YOUR ASSIGNMENT :: Copy each line of the data below with the word "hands".

*** DATA LISTING

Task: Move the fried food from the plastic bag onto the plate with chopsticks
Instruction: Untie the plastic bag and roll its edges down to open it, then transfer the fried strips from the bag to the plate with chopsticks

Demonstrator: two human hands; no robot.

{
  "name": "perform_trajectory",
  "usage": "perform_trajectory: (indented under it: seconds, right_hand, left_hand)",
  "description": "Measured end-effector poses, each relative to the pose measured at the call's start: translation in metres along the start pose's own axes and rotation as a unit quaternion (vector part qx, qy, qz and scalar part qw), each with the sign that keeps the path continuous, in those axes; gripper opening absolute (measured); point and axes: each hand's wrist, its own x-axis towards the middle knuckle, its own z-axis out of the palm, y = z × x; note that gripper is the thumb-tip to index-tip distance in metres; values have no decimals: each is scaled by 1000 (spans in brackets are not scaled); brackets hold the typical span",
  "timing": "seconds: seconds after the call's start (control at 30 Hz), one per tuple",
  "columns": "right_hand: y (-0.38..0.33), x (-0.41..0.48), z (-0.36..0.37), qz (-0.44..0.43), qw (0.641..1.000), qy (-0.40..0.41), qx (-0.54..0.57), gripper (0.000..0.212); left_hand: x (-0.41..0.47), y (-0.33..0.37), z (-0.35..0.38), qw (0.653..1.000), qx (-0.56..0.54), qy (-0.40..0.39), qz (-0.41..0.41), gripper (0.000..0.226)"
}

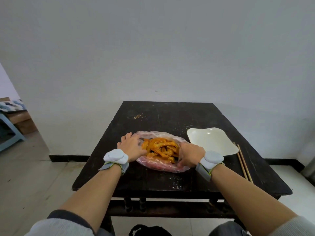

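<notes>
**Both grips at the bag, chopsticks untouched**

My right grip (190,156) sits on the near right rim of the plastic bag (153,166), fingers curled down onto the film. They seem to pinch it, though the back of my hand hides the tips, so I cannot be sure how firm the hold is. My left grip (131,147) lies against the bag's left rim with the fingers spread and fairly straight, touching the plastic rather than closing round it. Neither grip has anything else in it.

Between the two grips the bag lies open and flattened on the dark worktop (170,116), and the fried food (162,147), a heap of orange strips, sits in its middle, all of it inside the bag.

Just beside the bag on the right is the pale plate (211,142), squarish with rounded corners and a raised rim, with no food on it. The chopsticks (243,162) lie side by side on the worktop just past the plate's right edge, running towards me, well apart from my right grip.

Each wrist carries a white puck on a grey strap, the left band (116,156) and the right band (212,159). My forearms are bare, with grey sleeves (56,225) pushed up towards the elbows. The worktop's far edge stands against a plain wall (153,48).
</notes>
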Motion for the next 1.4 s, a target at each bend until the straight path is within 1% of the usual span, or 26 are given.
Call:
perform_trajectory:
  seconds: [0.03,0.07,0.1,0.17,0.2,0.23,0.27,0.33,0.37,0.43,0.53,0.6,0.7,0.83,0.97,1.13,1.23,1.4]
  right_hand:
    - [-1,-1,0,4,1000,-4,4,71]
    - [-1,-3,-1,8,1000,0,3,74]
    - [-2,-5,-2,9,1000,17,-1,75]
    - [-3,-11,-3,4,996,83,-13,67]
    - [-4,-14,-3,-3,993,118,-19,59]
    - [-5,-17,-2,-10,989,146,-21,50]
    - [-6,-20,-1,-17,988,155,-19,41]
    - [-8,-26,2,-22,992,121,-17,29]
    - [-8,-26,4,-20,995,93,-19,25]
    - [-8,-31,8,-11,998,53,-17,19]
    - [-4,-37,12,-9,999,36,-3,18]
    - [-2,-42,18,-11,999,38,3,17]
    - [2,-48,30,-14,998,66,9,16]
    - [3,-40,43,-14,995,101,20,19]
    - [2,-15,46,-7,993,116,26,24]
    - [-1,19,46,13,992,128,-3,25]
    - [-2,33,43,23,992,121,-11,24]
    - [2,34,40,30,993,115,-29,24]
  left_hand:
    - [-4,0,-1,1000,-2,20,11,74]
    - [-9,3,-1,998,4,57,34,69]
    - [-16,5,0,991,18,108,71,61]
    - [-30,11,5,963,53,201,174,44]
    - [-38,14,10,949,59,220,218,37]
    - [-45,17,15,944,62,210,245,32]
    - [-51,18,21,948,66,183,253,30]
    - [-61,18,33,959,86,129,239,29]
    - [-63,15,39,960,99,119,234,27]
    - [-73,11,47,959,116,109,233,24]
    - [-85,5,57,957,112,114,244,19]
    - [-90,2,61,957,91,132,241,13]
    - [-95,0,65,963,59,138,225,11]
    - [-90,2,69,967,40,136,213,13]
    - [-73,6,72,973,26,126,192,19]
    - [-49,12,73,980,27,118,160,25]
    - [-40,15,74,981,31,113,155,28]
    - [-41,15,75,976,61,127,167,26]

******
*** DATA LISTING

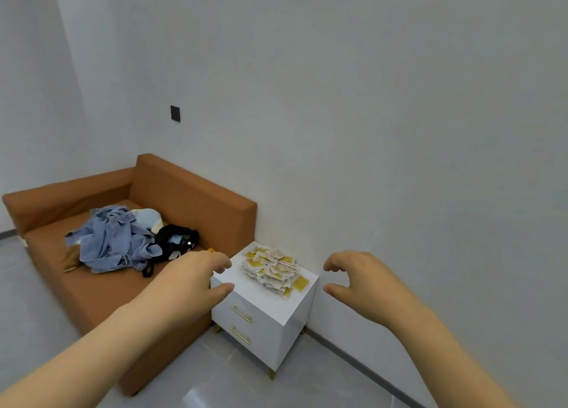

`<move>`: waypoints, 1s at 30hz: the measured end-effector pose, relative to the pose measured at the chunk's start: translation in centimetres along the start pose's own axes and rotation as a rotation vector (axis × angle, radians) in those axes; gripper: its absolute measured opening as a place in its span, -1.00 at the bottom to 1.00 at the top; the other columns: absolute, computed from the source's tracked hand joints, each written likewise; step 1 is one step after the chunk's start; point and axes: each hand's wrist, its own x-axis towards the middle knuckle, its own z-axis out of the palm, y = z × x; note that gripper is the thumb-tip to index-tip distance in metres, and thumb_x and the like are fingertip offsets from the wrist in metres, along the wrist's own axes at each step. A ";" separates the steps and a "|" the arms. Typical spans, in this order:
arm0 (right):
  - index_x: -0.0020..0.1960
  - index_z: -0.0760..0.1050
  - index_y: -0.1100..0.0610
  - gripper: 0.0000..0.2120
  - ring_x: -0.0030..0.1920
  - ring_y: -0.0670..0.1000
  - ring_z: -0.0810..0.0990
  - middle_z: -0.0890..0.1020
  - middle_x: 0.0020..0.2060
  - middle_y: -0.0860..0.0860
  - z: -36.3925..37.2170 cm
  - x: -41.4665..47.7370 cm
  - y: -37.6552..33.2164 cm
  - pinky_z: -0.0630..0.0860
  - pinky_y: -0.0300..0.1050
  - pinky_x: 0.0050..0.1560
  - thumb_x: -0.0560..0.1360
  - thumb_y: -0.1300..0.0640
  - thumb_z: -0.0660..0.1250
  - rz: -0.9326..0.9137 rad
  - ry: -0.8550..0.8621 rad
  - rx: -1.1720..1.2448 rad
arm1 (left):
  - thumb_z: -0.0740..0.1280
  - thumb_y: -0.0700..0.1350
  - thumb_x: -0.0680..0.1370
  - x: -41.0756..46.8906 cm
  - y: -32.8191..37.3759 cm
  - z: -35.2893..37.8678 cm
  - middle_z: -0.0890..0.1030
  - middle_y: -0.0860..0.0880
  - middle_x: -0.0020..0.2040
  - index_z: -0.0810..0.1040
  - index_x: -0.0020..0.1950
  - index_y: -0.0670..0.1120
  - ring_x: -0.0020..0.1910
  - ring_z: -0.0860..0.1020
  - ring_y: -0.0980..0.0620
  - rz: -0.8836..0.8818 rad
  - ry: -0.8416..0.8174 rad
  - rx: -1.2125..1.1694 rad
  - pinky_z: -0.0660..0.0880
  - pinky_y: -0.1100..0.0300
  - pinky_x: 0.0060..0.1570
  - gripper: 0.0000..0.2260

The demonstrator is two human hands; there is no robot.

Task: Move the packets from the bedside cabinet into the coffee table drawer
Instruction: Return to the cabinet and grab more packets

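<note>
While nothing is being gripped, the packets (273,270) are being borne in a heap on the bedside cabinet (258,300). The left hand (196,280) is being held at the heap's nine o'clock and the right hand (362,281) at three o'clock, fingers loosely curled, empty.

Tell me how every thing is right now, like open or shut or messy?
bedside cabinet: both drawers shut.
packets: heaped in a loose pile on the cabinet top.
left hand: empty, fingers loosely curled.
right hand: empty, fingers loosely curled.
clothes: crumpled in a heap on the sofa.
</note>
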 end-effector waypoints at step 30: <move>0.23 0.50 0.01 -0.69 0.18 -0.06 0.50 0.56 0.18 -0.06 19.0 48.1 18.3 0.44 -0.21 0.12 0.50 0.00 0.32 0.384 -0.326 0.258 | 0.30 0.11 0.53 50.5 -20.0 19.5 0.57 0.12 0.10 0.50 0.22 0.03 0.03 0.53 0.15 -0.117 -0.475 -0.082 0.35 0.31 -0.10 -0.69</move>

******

SOLUTION BELOW ::
Demonstrator: two human hands; no robot.
The demonstrator is two human hands; there is no robot.

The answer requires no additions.